On le coucha, et il se réveilla dans son état habituel.

Le lendemain, la journée n’était pas encore passée, que l’aide de camp du régiment vint le trouver d’un air sérieux et chagrin pour lui montrer le papier officiel du chef du régiment, et lui adressa des questions au sujet de l’aventure de la veille. Il lui confia également que l’affaire semblait prendre une tournure fâcheuse, qu’une commission militaire était nommée, et que, vu la sévérité déployée habituellement dans les cas de maraude et d’indiscipline, il devrait s’estimer heureux s’il n’était que dégradé.

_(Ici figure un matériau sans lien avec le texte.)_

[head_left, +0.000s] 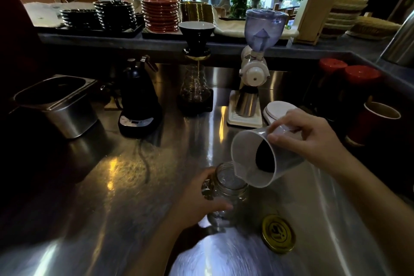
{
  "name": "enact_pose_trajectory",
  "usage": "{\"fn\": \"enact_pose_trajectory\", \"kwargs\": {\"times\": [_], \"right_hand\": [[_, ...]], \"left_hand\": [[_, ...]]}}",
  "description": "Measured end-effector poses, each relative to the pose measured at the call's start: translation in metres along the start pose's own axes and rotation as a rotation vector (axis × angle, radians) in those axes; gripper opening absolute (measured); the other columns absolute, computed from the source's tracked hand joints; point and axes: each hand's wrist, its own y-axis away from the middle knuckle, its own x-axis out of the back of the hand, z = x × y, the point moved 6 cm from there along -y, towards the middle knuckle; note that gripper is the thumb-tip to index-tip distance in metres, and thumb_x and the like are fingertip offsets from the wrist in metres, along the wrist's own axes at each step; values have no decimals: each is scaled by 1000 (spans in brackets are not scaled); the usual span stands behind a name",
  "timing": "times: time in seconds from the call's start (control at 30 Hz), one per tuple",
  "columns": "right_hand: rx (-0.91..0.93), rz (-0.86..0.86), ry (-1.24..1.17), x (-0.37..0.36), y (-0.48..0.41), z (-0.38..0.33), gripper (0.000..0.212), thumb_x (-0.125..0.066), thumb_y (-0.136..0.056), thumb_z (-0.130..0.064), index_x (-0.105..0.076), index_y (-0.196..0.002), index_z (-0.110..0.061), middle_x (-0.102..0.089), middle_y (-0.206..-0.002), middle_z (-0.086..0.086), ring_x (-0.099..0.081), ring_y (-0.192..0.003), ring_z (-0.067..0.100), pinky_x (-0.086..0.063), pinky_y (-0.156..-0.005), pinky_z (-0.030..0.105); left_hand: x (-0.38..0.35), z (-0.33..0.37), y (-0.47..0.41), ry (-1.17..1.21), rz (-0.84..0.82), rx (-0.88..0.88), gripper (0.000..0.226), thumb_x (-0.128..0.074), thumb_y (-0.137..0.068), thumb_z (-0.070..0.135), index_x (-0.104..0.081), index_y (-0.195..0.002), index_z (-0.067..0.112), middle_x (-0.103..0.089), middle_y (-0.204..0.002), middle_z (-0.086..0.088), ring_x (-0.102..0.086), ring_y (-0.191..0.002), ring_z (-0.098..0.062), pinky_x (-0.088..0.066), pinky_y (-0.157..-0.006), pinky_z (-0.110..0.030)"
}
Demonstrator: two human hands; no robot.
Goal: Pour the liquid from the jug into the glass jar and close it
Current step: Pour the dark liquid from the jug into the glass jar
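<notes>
The steel desk [139,186] spreads under me, shiny and streaked with reflections. Toward its back stand a steel tub [60,105] on my left, a black kettle [140,101] on its base, a glass coffee server [195,91] under a dark dripper [196,33], and a white grinder [254,74] with a clear hopper. Red paper cups [371,123] sit at the far right.

My right hand [313,139] is wrapped shut around the back of the jug [264,154], a translucent plastic one tipped steeply forward to my left. Dark liquid [265,159] pools low inside it, and the spout hangs right over the mouth of the glass jar [228,195]; I cannot tell whether any liquid is running out.

My left hand [197,204] is curled around the jar's left side, fingers closed on the glass, holding it upright on the desk. The jar looks clear inside.

The gold lid [278,233] lies flat on the desk just to the right of the jar, apart from it, nearer to me.
</notes>
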Motion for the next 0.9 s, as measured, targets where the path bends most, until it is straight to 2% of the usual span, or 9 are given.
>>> {"fn": "enact_pose_trajectory", "kwargs": {"times": [0.07,0.17,0.27,0.33,0.4,0.53,0.67,0.77,0.9], "right_hand": [[47,-35,35,-2,-6,-7,18,-67,-70,-34,-68,-81,-20,-56,-77,-7,-49,-78,4,-37,-70,17],[99,-90,115,-8,-13,-16,20,-66,-70,-33,-67,-82,-18,-52,-76,-10,-46,-76,2,-34,-65,8],[132,-131,172,-12,-17,-23,27,-69,-74,-40,-67,-83,-15,-51,-79,-6,-45,-77,5,-37,-66,15],[158,-153,198,-14,-19,-27,33,-68,-73,-42,-69,-84,-11,-52,-77,0,-46,-77,13,-40,-68,26],[197,-182,230,-17,-20,-32,34,-70,-74,-43,-69,-83,-11,-53,-74,1,-47,-75,18,-41,-67,32],[269,-242,299,-23,-21,-38,39,-56,-72,-51,-68,-82,-15,-51,-71,-4,-45,-72,10,-36,-67,23],[312,-276,359,-27,-25,-42,41,-54,-73,-53,-68,-81,-15,-48,-72,-10,-41,-73,2,-25,-72,11],[333,-283,350,-28,-27,-45,38,-55,-73,-52,-68,-82,-17,-46,-73,-16,-40,-73,-1,-24,-73,9],[356,-294,370,-31,-28,-47,39,-55,-73,-52,-68,-84,-17,-48,-74,-11,-41,-75,0,-25,-73,15]], "left_hand": [[0,1,-1,-14,-3,-4,71,-88,-63,14,-49,-115,44,-61,-120,11,-59,-106,0,-47,-78,-8],[0,1,-1,-19,-8,-9,71,-89,-63,18,-49,-115,45,-60,-123,11,-57,-109,-1,-46,-79,-7],[0,1,0,-18,-8,-2,71,-89,-62,23,-50,-117,44,-61,-122,11,-58,-110,-4,-47,-85,-15],[0,1,0,-3,-8,-2,74,-88,-59,28,-51,-122,39,-62,-123,9,-59,-112,-8,-50,-92,-28],[0,0,0,-3,-7,11,78,-87,-57,33,-51,-126,35,-62,-125,7,-58,-114,-11,-49,-96,-36],[-1,-2,1,-28,-13,34,78,-87,-60,33,-48,-128,37,-59,-127,8,-56,-116,-12,-48,-96,-33],[-1,-2,2,-35,-14,49,77,-87,-62,31,-48,-129,36,-58,-130,7,-55,-118,-14,-47,-99,-39],[0,-2,2,-40,-10,66,79,-87,-62,31,-47,-129,36,-57,-132,5,-54,-119,-16,-47,-100,-41],[0,-3,3,-52,-10,70,78,-87,-64,30,-46,-130,37,-56,-132,7,-53,-120,-15,-46,-99,-37]]}}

L’affaire avait été exposée ainsi de la part des plaignants : le major Denissow, après avoir enlevé de force un convoi, s’était présenté sans y être invité, et « pris de vin », devant l’intendant en chef, l’avait appelé voleur, l’avait menacé de le frapper, et, emmené de là, s’était élancé dans les bureaux, y avait battu deux employés, dont l’un avait eu le bras foulé.

Denissow répondit en riant que c’était une histoire faite à plaisir, que ça n’avait aucun sens, qu’il n’avait peur d’aucun jugement, et que, si ces misérables l’attaquaient, il saurait bien leur fermer la bouche, et qu’ils s’en souviendraient.